**What the task requires:** You are asked to repeat the listing word for word and to leave out its pictures.

**Data below:**
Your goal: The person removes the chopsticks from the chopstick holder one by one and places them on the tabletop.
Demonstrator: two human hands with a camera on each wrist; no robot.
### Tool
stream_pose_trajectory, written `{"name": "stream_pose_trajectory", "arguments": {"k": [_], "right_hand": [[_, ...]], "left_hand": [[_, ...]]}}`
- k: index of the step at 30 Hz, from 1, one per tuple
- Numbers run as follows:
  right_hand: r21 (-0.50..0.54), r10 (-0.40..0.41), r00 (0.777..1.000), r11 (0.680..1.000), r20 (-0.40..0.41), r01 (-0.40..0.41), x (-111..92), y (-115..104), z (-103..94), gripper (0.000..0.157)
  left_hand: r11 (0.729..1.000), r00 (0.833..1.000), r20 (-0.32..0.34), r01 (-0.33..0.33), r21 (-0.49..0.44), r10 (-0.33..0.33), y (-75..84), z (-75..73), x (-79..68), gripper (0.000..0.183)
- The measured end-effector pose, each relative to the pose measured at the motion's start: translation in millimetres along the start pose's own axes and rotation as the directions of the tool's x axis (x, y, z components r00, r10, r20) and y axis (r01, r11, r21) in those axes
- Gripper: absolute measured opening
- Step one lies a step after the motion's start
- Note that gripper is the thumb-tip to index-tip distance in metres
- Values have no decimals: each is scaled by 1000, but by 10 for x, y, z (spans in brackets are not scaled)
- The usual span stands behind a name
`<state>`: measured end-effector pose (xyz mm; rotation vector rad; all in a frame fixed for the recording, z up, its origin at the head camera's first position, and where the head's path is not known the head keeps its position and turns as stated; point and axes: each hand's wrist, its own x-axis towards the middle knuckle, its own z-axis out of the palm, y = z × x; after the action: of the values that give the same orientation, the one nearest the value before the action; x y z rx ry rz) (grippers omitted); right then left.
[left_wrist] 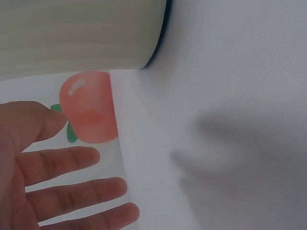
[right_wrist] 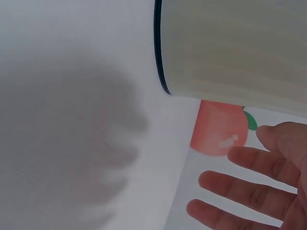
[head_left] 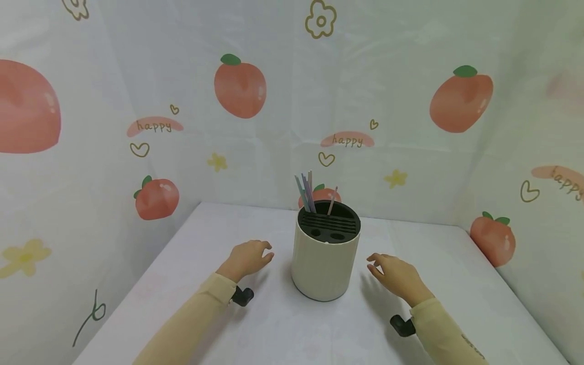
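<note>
A round cream pen holder (head_left: 325,268) with a black slotted top stands upright on the white table. Several thin pastel sticks (head_left: 306,192) lean at the left of its rear compartment, and one pinkish stick (head_left: 332,200) leans further right. To the left of the holder hovers my left hand (head_left: 248,257), fingers spread and apart from it; the left wrist view shows nothing in the palm (left_wrist: 62,177). My right hand (head_left: 396,276) hangs on the other side, also apart from the holder. Its loosely extended fingers (right_wrist: 247,191) hold nothing in the right wrist view.
The white tabletop (head_left: 283,334) runs back to a white cloth backdrop (head_left: 283,142) printed with peaches, hearts and flowers. Cloth also encloses the left and right sides. A small black device (head_left: 243,296) sits at the left wrist, another black device (head_left: 402,326) at the right.
</note>
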<state>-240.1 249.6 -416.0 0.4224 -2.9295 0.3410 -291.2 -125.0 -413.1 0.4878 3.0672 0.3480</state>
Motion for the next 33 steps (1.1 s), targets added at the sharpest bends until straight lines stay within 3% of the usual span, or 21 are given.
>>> {"name": "stream_pose_trajectory", "arguments": {"k": [6, 12, 15, 18, 21, 24, 26, 30, 33], "right_hand": [[44, -17, 1000, 999, 21, 16, 81, 0, -69, 23], [152, -40, 999, 988, 28, 35, 224, -45, -326, 26], [224, -55, 998, 973, -12, 56, 311, -77, -477, 29], [317, -39, 997, 946, -68, 58, 395, -121, -611, 30], [399, -11, 993, 915, -116, 56, 470, -173, -703, 32], [489, -12, 990, 869, -142, 80, 538, -224, -737, 34], [566, -29, 988, 817, -149, 109, 578, -254, -725, 35], [723, -59, 993, 681, -106, 118, 617, -308, -660, 38], [797, -45, 998, 600, -46, 63, 623, -336, -598, 43]], "left_hand": [[1000, 1000, -18, -16, -19, 15, -18, -61, 40, 32], [992, 998, -39, -47, -116, 43, 21, -289, 124, 34], [971, 994, -81, -85, -224, 69, 76, -460, 185, 35], [928, 987, -135, -129, -349, 87, 147, -640, 257, 35], [867, 978, -189, -169, -469, 88, 230, -807, 329, 35], [778, 966, -243, -223, -587, 93, 315, -928, 395, 35], [692, 957, -272, -267, -671, 105, 370, -976, 432, 34], [501, 947, -303, -316, -806, 110, 452, -986, 490, 35], [403, 946, -310, -321, -857, 95, 492, -950, 507, 33]]}}
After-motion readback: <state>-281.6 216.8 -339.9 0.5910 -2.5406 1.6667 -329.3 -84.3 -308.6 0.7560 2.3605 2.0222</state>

**Solution for this exercise:**
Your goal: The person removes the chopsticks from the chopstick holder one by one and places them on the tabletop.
Demonstrator: two human hands with a camera on each wrist; no robot.
### Tool
stream_pose_trajectory, written `{"name": "stream_pose_trajectory", "arguments": {"k": [_], "right_hand": [[_, ...]], "left_hand": [[_, ...]]}}`
- k: index of the step at 30 Hz, from 1, one per tuple
- Numbers run as follows:
  right_hand: r21 (-0.50..0.54), r10 (-0.40..0.41), r00 (0.777..1.000), r11 (0.680..1.000), r20 (-0.40..0.41), r01 (-0.40..0.41), x (-111..92), y (-115..104), z (-103..94), gripper (0.000..0.157)
  left_hand: r11 (0.729..1.000), r00 (0.833..1.000), r20 (-0.32..0.34), r01 (-0.33..0.33), r21 (-0.49..0.44), r10 (-0.33..0.33), y (-75..84), z (-75..73), x (-79..68), gripper (0.000..0.183)
- The measured end-effector pose, each relative to the pose measured at the motion's start: translation in millimetres along the start pose's own axes and rotation as the directions of the tool's x axis (x, y, z components r00, r10, r20) and y axis (r01, r11, r21) in those axes
- Gripper: absolute measured opening
- Step one lies a step after the motion's start
- Note that gripper is the thumb-tip to index-tip distance in metres
- Values have no decimals: each is scaled by 1000, but by 10 for x, y, z (spans in brackets are not scaled)
- The usual span stands behind a name
`<state>`: measured end-effector pose (xyz mm; rotation vector rad; all in a frame fixed for the recording, z up, its origin at the head camera's first position, and where the head's path is not known the head keeps its position and turns as stated; point and axes: each hand's wrist, its own x-axis towards the middle knuckle, its own z-axis out of the palm, y = z × x; after the action: of the values that give the same orientation, the one nearest the value before the action; x y z rx ry rz) (grippers omitted); right then left.
[left_wrist] 
[right_wrist] 
[head_left] 
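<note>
A round cream pen holder (head_left: 325,268) with a black slotted top stands upright on the white table. Several thin pastel sticks (head_left: 306,192) lean at the left of its rear compartment, and one pinkish stick (head_left: 332,200) leans further right. To the left of the holder hovers my left hand (head_left: 248,257), fingers spread and apart from it; the left wrist view shows nothing in the palm (left_wrist: 62,177). My right hand (head_left: 396,276) hangs on the other side, also apart from the holder. Its loosely extended fingers (right_wrist: 247,191) hold nothing in the right wrist view.
The white tabletop (head_left: 283,334) runs back to a white cloth backdrop (head_left: 283,142) printed with peaches, hearts and flowers. Cloth also encloses the left and right sides. A small black device (head_left: 243,296) sits at the left wrist, another black device (head_left: 402,326) at the right.
</note>
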<state>-240.1 249.6 -416.0 0.4224 -2.9295 0.3410 -291.2 -125.0 -413.1 0.4878 3.0672 0.3480</state>
Motion for the next 33 steps (1.1 s), targets added at the sharpest bends until straight lines stay within 3% of the usual span, or 21 are given.
>>> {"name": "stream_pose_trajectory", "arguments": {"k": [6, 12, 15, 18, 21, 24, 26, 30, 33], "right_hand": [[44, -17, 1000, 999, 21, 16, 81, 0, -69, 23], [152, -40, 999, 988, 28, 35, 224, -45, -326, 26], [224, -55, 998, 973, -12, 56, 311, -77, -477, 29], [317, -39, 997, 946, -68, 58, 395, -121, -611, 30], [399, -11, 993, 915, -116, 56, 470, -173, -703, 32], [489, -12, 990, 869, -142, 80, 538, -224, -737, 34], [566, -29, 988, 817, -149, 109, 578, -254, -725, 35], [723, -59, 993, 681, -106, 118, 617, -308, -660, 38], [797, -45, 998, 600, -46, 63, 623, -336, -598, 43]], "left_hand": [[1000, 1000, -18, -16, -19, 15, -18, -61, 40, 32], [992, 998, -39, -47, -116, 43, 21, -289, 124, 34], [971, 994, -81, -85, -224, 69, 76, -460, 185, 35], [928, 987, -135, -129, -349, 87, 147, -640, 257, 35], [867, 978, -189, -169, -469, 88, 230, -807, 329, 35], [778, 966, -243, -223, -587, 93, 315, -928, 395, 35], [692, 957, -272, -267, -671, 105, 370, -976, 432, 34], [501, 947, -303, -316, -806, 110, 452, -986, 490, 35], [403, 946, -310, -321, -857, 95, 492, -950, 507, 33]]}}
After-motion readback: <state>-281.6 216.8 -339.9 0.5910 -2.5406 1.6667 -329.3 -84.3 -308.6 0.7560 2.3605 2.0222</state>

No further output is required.